The required output is the lines of the listing from the beginning through the line containing "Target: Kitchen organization", each copied exactly, without any pictures.

● **Input data**
=== Begin Enclosure ===

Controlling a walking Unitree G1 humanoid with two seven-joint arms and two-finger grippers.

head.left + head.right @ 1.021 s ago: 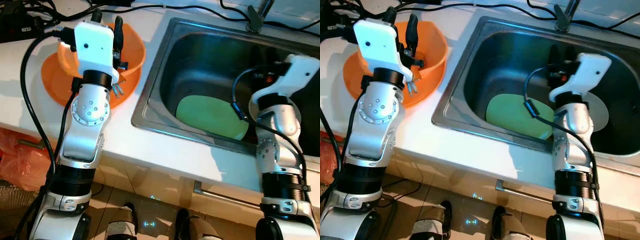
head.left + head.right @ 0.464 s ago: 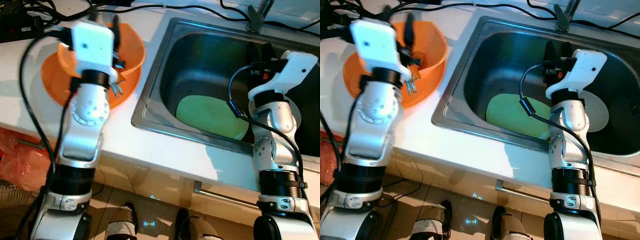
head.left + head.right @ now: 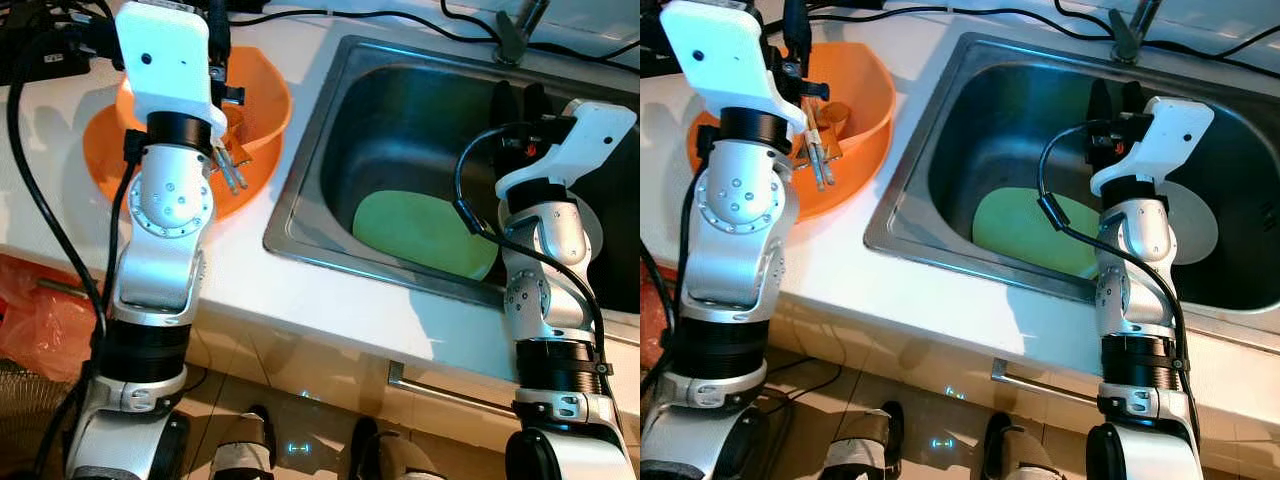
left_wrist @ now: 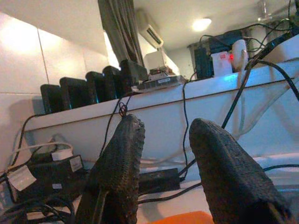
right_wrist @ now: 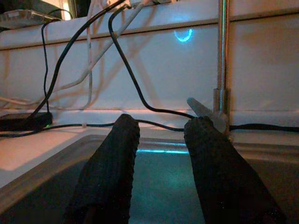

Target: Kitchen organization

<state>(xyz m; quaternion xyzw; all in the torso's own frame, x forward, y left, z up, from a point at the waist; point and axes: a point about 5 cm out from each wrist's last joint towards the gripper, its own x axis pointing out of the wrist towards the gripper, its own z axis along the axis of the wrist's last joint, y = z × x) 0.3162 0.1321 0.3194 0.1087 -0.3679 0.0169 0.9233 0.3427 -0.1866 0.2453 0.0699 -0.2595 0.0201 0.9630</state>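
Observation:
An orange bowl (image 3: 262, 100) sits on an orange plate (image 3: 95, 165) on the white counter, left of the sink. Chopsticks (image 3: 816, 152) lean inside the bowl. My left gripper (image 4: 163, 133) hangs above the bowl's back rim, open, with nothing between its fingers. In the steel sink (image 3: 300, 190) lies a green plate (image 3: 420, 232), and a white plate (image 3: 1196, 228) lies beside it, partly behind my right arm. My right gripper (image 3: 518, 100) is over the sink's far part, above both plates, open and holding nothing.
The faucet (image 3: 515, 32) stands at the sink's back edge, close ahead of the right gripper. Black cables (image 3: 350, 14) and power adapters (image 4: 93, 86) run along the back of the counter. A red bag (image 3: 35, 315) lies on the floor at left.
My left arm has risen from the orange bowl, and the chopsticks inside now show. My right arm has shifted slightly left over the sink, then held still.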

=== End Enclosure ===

● **Task answer**
Controlling a walking Unitree G1 humanoid with two seven-joint arms and two-finger grippers.

head.left + head.right @ 1.021 s ago: 
head.left + head.right @ 0.464 s ago: 
head.left + head.right @ now: 
left_wrist @ now: 
right_wrist @ now: 

Target: Kitchen organization

There's nothing more to this exercise.